José Martí escribió en uno de sus Apuntes: “No hay más que un medio de vivir después de muerto: haber sido un hombre de todos los tiem­pos—o un hombre de su tiempo”,2 y él es un hombre de todos los tiempos, pues su legado histórico y universal pervive hoy, en un contexto en el que su pensamiento deviene guía y promesa de que un mundo mejor es posible.

Ideólogo de una soñada república cor­dial, cuya ley primera fuera el culto de los cubanos a la dignidad plena del hombre; intelectual que concibió la justicia como piedra angular de su pensamiento y ac­ción revolucionaria, aspiró a un sistema democrático, basado en la igualdad legal y política, en el que “El hombre no tiene ningún derecho especial porque pertenezca a una raza o a otra: dígase hombre, y ya se dicen todos los derechos”.3

El Apóstol es el vocero de lo que denominó Nuestra América, esa que va del río Bravo a la Patagonia; el guardián siempre alerta, que ad­vierte sobre la existencia y las asechanzas del imperialismo. Por ello, al mismo tiempo, se yer­gue como paladín de la unidad latinoamericana y antimperialista y deviene artífice y precursor de la integración, pues su voz nos recuerda que los países de la región, como los árboles, “[…] se han de poner en fila, para que no pase el gi­gante de las siete leguas”.4

De igual modo, es referente de altruismo y ética revolucionaria. Al respecto, expresó: “El egoísmo era la nota de los tiempos antiguos. El humanitarismo (el altruismo, la abnega­ción, el sacrificio de sí por el bien de otros, el olvido de sí) es la nota de los tiempos moder­nos”.5 Su noción de que “Patria es humanidad”,6 constituye base para la solidaridad y fundamen­to esencial del internacionalismo que caracteriza al pueblo cubano.
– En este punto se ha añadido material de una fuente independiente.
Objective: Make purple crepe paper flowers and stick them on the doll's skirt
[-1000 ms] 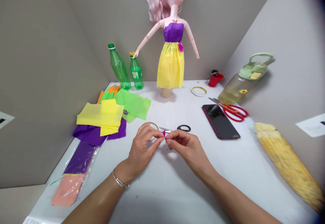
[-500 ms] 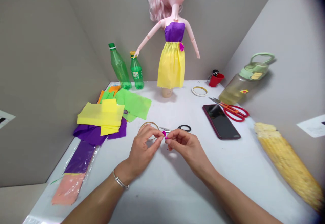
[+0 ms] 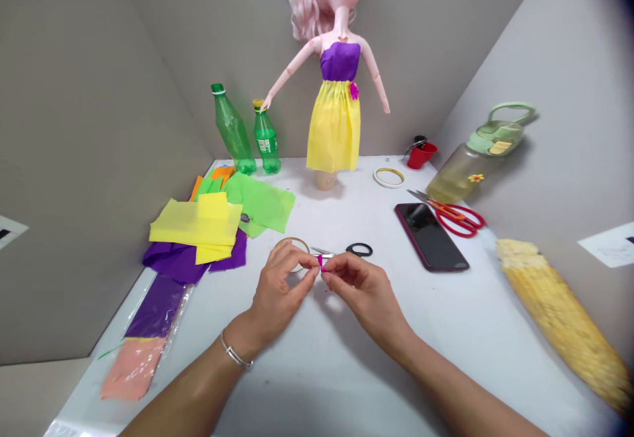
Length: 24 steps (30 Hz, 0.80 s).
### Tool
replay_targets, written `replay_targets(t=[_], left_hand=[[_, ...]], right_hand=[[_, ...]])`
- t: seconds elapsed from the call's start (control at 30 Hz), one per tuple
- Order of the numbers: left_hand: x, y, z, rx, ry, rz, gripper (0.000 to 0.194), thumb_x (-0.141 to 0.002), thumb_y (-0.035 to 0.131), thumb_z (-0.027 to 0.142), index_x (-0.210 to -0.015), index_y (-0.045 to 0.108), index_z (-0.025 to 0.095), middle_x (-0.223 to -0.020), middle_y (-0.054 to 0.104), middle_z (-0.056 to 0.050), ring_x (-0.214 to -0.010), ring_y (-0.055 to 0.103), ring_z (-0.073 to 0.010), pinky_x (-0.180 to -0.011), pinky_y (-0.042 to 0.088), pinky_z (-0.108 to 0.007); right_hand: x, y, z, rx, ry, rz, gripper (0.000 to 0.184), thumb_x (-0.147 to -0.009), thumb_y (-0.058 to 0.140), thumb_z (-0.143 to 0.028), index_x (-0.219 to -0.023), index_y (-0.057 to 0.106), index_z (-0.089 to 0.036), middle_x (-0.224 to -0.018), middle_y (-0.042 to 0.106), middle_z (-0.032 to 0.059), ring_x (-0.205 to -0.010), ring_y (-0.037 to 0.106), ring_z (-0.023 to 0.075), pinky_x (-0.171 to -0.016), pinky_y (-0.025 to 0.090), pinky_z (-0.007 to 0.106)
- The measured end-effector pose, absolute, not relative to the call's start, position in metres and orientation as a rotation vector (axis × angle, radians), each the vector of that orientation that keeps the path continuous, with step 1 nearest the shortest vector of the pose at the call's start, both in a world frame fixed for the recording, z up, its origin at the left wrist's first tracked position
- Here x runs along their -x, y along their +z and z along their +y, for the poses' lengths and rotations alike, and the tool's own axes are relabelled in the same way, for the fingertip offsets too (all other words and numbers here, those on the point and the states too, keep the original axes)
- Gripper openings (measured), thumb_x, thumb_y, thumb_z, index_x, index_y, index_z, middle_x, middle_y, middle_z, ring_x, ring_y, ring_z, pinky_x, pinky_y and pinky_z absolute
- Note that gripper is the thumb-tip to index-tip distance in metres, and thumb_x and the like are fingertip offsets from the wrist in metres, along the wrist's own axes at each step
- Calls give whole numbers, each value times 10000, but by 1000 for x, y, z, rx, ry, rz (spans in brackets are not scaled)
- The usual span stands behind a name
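Both my hands meet over the middle of the white table. My left hand and my right hand each pinch a tiny magenta paper piece between thumb and fingertips. Just behind them lie a clear tape ring and small black-handled scissors. A doll with pink hair stands at the back in a purple and yellow paper dress with a magenta flower at the waist.
Yellow, green, purple and orange paper sheets are piled at the left, with a plastic sleeve of paper nearer. Two green bottles stand behind. At the right: phone, red scissors, tape roll, red cup, water jug, yellow bundle.
My right hand's fingers shifted slightly toward the left hand, closing in on the magenta piece. Everything else stays where it was.
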<state>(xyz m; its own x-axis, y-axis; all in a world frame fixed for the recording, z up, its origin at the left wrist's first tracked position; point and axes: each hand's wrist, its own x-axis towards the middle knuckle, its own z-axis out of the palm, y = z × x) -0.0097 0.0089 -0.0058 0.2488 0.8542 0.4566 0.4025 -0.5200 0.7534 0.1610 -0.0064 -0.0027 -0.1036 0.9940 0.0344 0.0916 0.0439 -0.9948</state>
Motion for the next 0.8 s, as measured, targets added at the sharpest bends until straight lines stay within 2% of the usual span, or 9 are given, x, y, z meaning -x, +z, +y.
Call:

Como creador e intelectual revolucionario con­cibió un lenguaje innovador y llamó a conocer la realidad de nuestro continente para, en consecuen­cia, aportar una expresión artística y literaria pro­pia. En Martí, la literatura se vincula de forma permanente a la práctica política y este es uno de los elementos que explican, la validez de su legado.

A la luz del siglo XXI, su pensamiento mantiene plena vigencia y es, sin dudas, uno de los pen­sadores de esta América nuestra que mejor com­prendió la identidad cultural de los pueblos de esta región y, en general, de aquellos que hoy lla­mamos del mundo subdesarrollado. La trascen­dencia y actualidad de los principios expuestos por José Martí y la forma en que estos pueden ser­vir de fuente de motivación y enseñanza ante los problemas y retos que tiene ante sí la humanidad, son pruebas evidentes de que su labor y prédica han rebasado no solo el tiempo en que le tocó de­sarrollar su existencia, sino también los objetivos de alcanzar la independencia de su patria.

Grandes son nuestros deberes con la herencia política, cultural, literaria y ética de José Martí, de quien Fidel, en el prólogo a la edición críti­ca de sus Obras completas, valoró: “[…] es y será guía eterno de nuestro pueblo. Su legado no ca­ducará jamás”.7

* Dra. en Ciencias Históricas y miembro del Secretariado de la Unhic.

1 José Martí: “Discurso en el Liceo Cubano”, Tampa, 26 de noviembre de 1891, en Obras completas, t. 4, Centro de Estudios Martianos (colección digital), La Habana, 2007, p. 279.

2 Ibidem, t. 21, p. 143.

3 Ibidem, t. 2, p. 298.

4 Ibidem, t. 6, p. 15.

5 Ibidem, t. 21, p. 162.

6 Ibidem, t. 5, p. 468.

7 Fidel Castro: “Unas palabras a modo de introducción”, en Obras completas. Edición crítica, Centro de Estudios Martia­nos, La Habana, 2010, p .7.